● Activity
Can you pull out each line of the data below that includes the word "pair"?

● Stored data
· · · · · · ·
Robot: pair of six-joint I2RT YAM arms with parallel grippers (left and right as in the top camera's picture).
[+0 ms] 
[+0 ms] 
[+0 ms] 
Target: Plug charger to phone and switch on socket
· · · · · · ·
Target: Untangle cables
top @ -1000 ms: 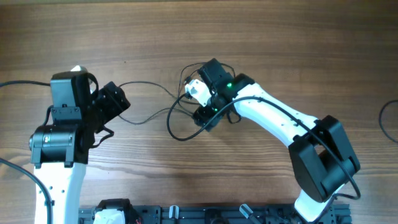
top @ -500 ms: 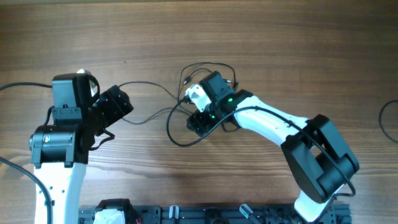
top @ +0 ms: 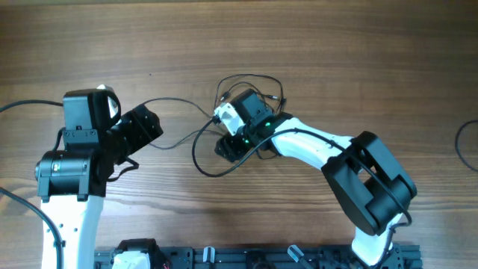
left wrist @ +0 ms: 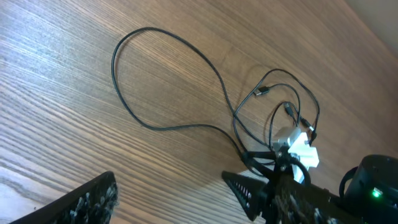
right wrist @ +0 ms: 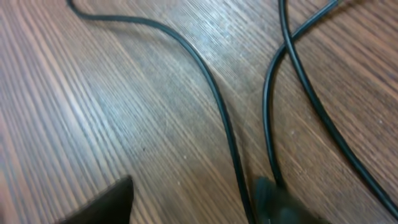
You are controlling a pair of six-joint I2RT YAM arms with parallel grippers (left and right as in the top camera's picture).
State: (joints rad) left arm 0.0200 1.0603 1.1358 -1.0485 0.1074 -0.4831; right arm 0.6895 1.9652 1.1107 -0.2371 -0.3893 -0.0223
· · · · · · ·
● Completed task
Robot: pair of six-joint I2RT YAM arms with parallel grippers (left and right as in the top camera's picture).
You are controlling a pair of six-joint I2RT YAM arms with parallel grippers (left and right as in the top camera's picture).

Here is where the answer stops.